Domenico Lenarduzzi (fondateur d'Erasmus) : “L’Europe ne pouvait se réaliser qu’en mobilisant sa jeunesse”

Danièle Licata Publié le
De 85 millions d'écus en 1987-1989 lors de sa création, le budget du programme Erasmus, désormais rebaptisé Erasmus+, atteint près de 15 milliards d'euros pour la période 2014-2020. Cette année, la France va recevoir une dotation de 120 millions d'euros qui devrait bénéficier à 30.000 jeunes. Mais cette popularité ne doit pas faire oublier qu'à l'origine, il s'agissait d'un véritable challenge, comme le rappelle le fondateur d'Erasmus, Domenico Lenarduzzi.

Vous êtes le père-fondateur d'Erasmus. En vingt-sept ans, 3 millions d'étudiants ont pu participer, grâce à ce programme, à des échanges universitaires. Aviez-vous anticipé un tel succès ?

J'ai toujours été convaincu que l'Europe ne pourrait se réaliser qu'en mobilisant sa jeunesse. Sa construction n'a pas été un long fleuve tranquille, mais d'un point de vue économique et politique, elle était à ce moment-là plutôt une belle réussite. Mais ces victoires ne suffisaient pas à créer cet esprit d'appartenance indispensable à la création d'une Europe forte et solidaire. Or, dans les années 1980, les citoyens français, belges, espagnols ou italiens ne se sentaient pas concernés par ce chantier monumental. Reste que nous étions persuadés que sans mouvement citoyen, il ne pouvait pas y avoir d'Europe. Le défi a été de mobiliser ces jeunes de l'Europe tout entière.

Comment avez-vous réussi à construire ce programme ambitieux ?

Très vite, le poids de la jeunesse a été plus fort que celui des États membres qui y étaient particulièrement hostiles. Tout comme les universités d'ailleurs. C'était à qui vantait la valeur de ses diplômes, en signifiant au passage que les équivalences étaient impossibles. Vous imaginez qu'il a fallu tout un travail de persuasion pour pouvoir lentement faire démarrer cette initiative. Mais petit à petit, surtout au niveau des États, il y a eu une prise de conscience : au-delà de la possibilité d'apprendre, de pratiquer une autre langue et d'appréhender une autre culture, le programme permettait de réunir les peuples.

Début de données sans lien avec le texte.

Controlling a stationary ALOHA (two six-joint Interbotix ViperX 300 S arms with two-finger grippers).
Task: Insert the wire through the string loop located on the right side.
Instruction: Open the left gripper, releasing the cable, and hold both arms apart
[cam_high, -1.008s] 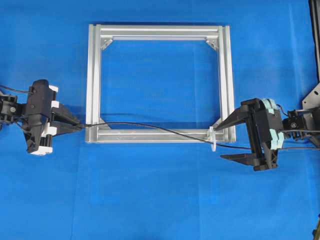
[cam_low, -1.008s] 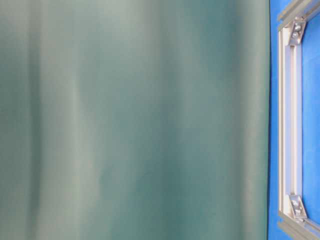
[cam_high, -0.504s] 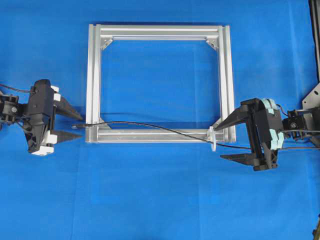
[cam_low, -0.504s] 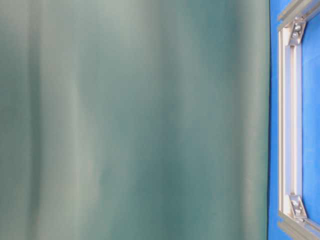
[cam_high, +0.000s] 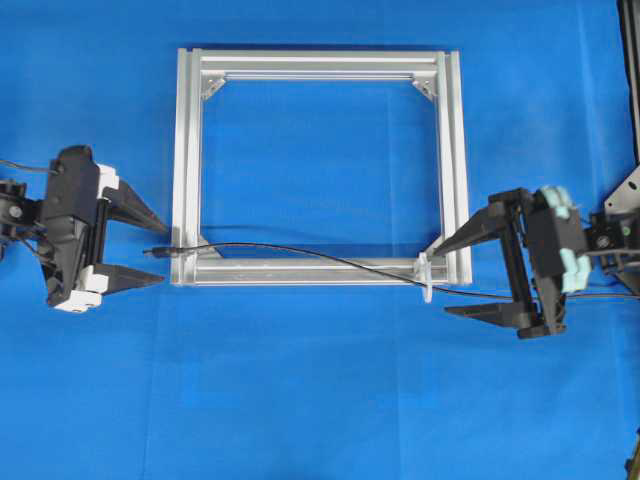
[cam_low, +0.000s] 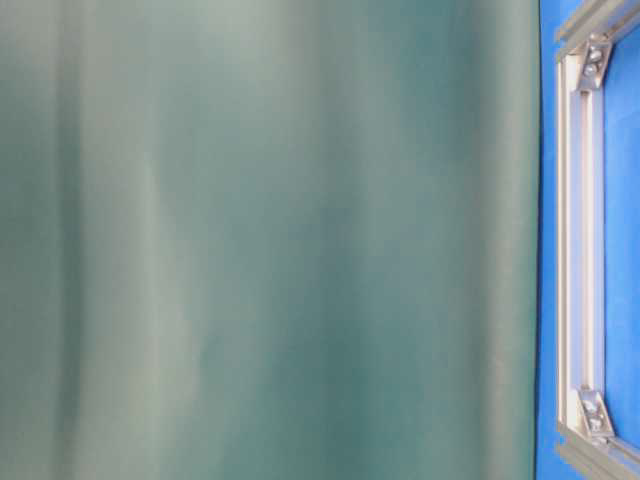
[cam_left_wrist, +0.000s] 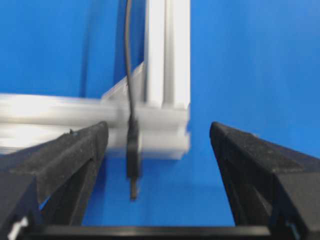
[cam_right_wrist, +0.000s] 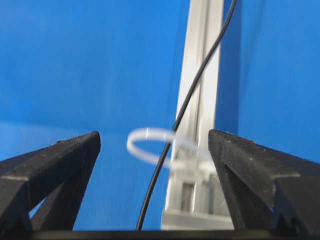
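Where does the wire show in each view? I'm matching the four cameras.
Overhead: the wire crosses the frame's near rail, plug at left.
Table-level: not in it.
Left wrist: plug hangs centre, between open fingers.
Right wrist: it runs through the string loop.
Shared landmark: the aluminium frame.

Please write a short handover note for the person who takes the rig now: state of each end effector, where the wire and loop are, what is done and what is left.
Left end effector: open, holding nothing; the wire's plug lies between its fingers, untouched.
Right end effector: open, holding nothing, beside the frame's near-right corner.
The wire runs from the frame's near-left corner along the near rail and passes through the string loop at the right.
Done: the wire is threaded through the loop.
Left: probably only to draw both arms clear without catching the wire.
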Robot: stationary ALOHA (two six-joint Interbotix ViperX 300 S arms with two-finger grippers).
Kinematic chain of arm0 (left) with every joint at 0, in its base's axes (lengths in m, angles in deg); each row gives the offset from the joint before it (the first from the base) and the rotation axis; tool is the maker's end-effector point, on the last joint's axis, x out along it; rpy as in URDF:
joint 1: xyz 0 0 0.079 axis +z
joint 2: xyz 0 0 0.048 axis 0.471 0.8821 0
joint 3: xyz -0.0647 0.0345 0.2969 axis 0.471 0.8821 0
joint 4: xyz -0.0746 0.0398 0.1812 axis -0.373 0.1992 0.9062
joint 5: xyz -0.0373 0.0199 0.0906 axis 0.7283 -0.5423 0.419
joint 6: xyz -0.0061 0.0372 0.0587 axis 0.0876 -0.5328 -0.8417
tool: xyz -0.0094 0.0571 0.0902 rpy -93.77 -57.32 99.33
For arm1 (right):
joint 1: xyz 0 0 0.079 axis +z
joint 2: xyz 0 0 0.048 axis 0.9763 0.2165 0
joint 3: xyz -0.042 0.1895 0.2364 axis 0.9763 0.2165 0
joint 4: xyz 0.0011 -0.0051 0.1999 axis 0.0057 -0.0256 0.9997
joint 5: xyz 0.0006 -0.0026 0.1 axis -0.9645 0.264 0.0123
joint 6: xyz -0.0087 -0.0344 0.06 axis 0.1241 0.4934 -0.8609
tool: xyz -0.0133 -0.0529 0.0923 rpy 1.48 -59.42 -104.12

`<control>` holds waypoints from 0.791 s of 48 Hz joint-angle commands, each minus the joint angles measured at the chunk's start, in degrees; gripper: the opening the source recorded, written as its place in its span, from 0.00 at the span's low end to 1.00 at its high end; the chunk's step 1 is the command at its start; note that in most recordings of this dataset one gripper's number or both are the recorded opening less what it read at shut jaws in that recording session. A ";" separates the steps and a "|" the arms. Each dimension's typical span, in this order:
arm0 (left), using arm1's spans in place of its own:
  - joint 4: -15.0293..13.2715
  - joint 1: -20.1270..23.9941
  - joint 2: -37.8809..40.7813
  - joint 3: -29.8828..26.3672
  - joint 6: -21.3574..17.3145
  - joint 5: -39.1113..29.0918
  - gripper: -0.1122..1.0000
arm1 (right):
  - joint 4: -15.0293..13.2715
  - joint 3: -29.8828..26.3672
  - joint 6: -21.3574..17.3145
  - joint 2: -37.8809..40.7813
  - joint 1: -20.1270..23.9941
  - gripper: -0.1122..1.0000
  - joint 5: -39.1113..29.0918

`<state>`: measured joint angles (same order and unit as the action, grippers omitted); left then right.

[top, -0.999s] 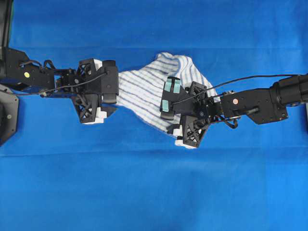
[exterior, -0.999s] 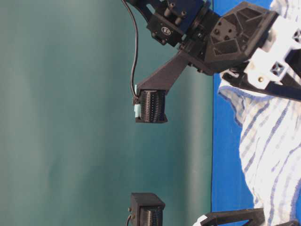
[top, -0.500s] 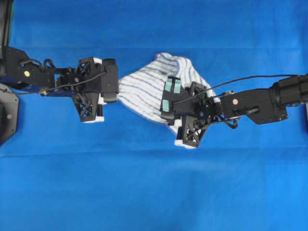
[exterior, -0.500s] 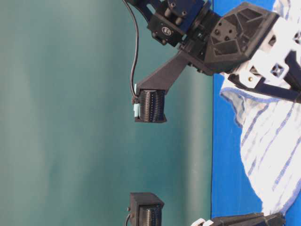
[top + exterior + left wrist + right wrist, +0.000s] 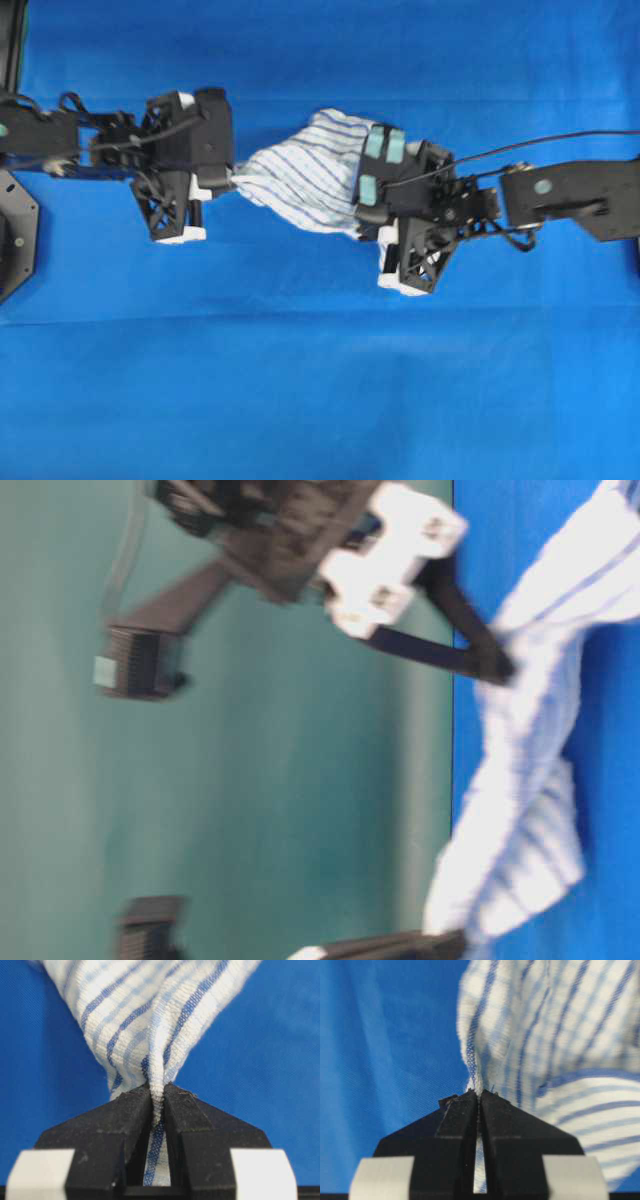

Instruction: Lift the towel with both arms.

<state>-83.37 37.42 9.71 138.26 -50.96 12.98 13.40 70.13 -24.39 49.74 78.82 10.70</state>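
The towel, white with narrow blue stripes, hangs bunched between my two arms above the blue table cloth. My left gripper is shut on its left end. In the left wrist view a twisted fold of the towel runs between the fingertips of that gripper. My right gripper is shut on the towel's right side, partly hidden under its wrist camera. The right wrist view shows the black fingers of the right gripper pinching a thin edge of the towel. The blurred table-level view shows the towel strung between both grippers.
A plain blue cloth covers the whole table on every side of the arms. A black base sits at the left edge. A green wall backs the table-level view.
Both grippers went from open to shut on the towel. Both arms have since risen, pulling the towel into a bunched strip off the cloth.
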 commanded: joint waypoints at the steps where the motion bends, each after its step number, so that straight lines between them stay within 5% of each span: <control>1: -0.09 -0.09 -4.39 -2.72 0.09 -2.99 0.14 | -0.35 -2.02 0.18 -5.10 0.09 0.11 -2.81; 19: 0.00 -0.09 -18.02 -11.51 1.05 -14.06 0.14 | -5.19 -8.70 0.79 -16.96 -0.62 0.11 -15.82; 38: -0.09 -0.09 -20.48 -23.55 1.23 -22.76 0.14 | -10.99 -19.51 1.05 -24.70 -0.70 0.11 -25.58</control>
<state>-83.37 37.15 -10.41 118.40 -49.73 -8.37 3.38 53.61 -23.42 27.07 78.29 -14.09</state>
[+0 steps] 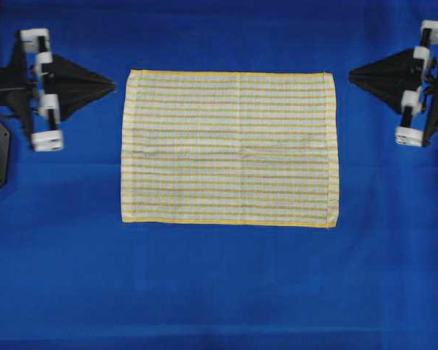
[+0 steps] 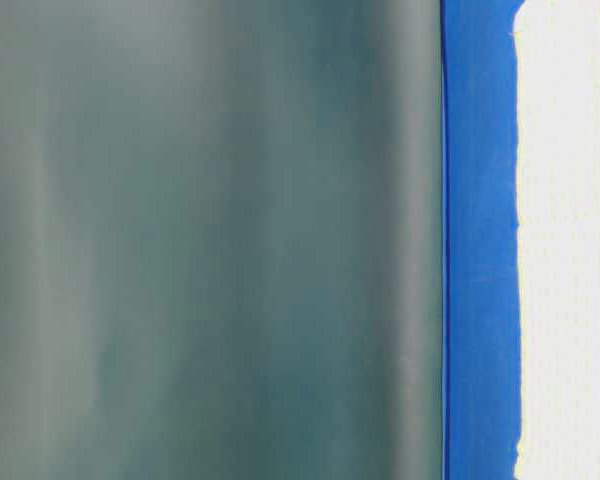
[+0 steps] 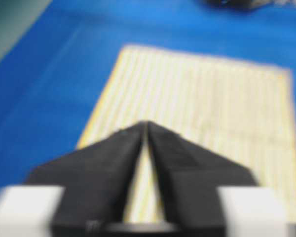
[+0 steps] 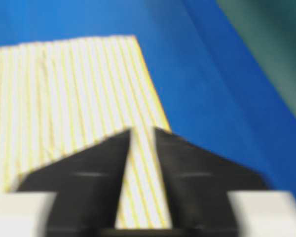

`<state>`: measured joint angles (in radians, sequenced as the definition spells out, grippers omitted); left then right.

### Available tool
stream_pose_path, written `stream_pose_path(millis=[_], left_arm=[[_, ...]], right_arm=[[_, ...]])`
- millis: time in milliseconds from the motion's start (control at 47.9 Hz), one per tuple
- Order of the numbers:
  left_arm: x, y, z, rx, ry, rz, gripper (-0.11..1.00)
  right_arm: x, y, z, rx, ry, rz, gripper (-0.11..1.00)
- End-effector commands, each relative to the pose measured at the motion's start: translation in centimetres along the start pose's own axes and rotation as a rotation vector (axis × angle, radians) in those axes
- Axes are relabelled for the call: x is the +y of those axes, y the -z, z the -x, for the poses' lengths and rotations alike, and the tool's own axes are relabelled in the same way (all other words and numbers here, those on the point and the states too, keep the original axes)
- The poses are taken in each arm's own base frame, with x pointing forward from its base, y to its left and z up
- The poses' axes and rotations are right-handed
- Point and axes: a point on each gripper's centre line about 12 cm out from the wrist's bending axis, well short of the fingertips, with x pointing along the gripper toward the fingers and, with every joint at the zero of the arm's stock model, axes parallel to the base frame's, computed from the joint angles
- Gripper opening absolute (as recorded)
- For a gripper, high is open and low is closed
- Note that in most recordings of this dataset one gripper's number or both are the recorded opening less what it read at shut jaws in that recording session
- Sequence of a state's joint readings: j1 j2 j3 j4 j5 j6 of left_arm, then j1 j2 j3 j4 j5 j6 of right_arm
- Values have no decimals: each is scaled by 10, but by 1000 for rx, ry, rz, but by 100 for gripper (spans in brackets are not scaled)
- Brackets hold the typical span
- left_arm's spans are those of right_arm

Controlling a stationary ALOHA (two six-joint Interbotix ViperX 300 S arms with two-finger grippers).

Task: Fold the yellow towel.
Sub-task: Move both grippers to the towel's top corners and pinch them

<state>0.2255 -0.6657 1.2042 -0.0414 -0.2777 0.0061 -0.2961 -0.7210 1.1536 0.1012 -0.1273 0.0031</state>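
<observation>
Overhead view: the yellow towel (image 1: 230, 148) lies spread flat and unfolded in the middle of the blue desk (image 1: 219, 292), its long edges running left to right, with a faint crease across its middle. The left claw (image 1: 111, 86) points at the towel's upper left corner from the left and stops just short of it, apart from the cloth. The right claw (image 1: 352, 73) points in from the right, near the upper right corner and also clear of it.

Table-level view: a blurred grey-green surface fills most of the picture; a strip of the blue desk (image 2: 480, 250) runs beside a pale patch of the towel (image 2: 570, 250). Neither claw shows here.

Left wrist view: the left claw (image 3: 146, 124) has its tips nearly together, only a thin slit between them, with nothing held; the towel (image 3: 207, 103) lies ahead of it.

Right wrist view: the right claw (image 4: 142, 130) stands released, a clear gap between its tips and nothing in it, with the towel's (image 4: 64, 89) corner beneath and ahead.
</observation>
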Motion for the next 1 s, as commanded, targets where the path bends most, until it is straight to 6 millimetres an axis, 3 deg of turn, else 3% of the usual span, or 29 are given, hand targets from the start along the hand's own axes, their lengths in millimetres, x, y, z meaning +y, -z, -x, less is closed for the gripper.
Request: stream_pose_path(millis=[0,125,209,376,564,982], left_arm=[[10,4,-12,20,-41,13,22],[23,22,-27,89,-92,28,59],[32,32,-36,130,-121,38,80],[51,53,-54,205,-180,62,72],[68,76,-66,269,-229,84,72],[81,118,-75,384,-268,113,69]], right_arm=[[-9,2,-9,29,39,-14,38],[-25,18,-22,104,101,-34,73],[-40,33,-32,164,152,-52,72],[-59,57,-50,229,212,-64,68],[-76,80,-65,281,264,-86,67],[-85,112,-90,347,280,-93,66]])
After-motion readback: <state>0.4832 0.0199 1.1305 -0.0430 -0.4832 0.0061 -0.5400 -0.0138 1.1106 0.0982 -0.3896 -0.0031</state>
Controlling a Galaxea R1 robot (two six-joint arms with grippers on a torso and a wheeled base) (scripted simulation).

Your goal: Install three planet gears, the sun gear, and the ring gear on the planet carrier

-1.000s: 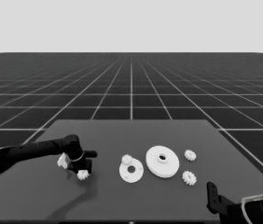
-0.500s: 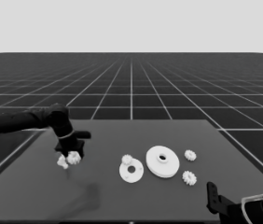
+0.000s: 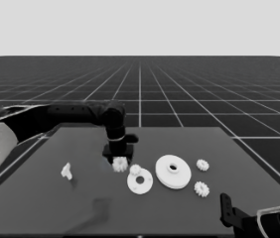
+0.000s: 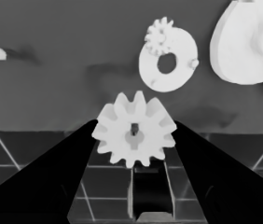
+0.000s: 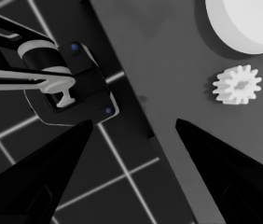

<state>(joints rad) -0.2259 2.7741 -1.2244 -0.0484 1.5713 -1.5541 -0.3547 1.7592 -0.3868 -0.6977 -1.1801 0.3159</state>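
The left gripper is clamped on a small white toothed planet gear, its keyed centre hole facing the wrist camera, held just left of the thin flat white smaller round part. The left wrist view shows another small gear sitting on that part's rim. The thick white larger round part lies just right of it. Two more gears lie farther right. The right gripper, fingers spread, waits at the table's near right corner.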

Il nous a fallu trois ans pour créer Erasmus, seulement trois ans finalement.

Plus concrètement, il a fallu adapter la législation dans tous les pays pour faciliter la reconnaissance des diplômes et convaincre les universités de coopérer. Un chantier titanesque, parce qu'il n'y a pas plus conservateur que le corps enseignant. En œuvrant de pays en pays, d'université en université et de politique en politique, en 1987, 2.500 étudiants des 9 pays membres à l'époque ont bénéficié du programme. La révolution était en marche. En 1990, déjà 10.000 jeunes avaient voyagé et bon nombre d'enseignants traversaient l'Europe pour enseigner. C'est comme ça que la Commission européenne est devenue le plus grand organisme matrimonial du monde !

Au départ, chaque université vantait la valeur de ses diplômes, en signifiant au passage que les équivalences étaient impossibles

Si le programme Erasmus n'avait pas été créé, pensez-vous que les échanges entre universités auraient été si faciles ?

Pas vraiment. Mais encore une fois, la machine est en marche et on ne peut plus reculer. Même si la Commission cessait d'attribuer des bourses, les jeunes trouveraient d'autres moyens financiers pour partir. Et n'oublions pas que, désormais, la réputation d'une université repose aussi sur sa capacité à envoyer ses élèves découvrir d'autres horizons.

Pensez-vous que l'agenda "Europe 2020" va contribuer à donner des bases juridiques suffisantes pour réaliser une Europe de l'éducation ?

Il est urgent de reconnaître les différences. Établir un programme unique d'éducation en Europe n'aurait aucun sens. Chaque pays a son histoire, sa civilisation, ses modes d'éducation.

Et celle-ci a aujourd'hui un rôle bien plus important qu'il y a trente ans. Nous ne sommes plus dans une société industrielle mais une société de la connaissance. Et la connaissance passe par l'éducation.

Quels conseils donneriez-vous aux étudiants qui hésitent encore ?

Un seul : partez sans vous poser de questions.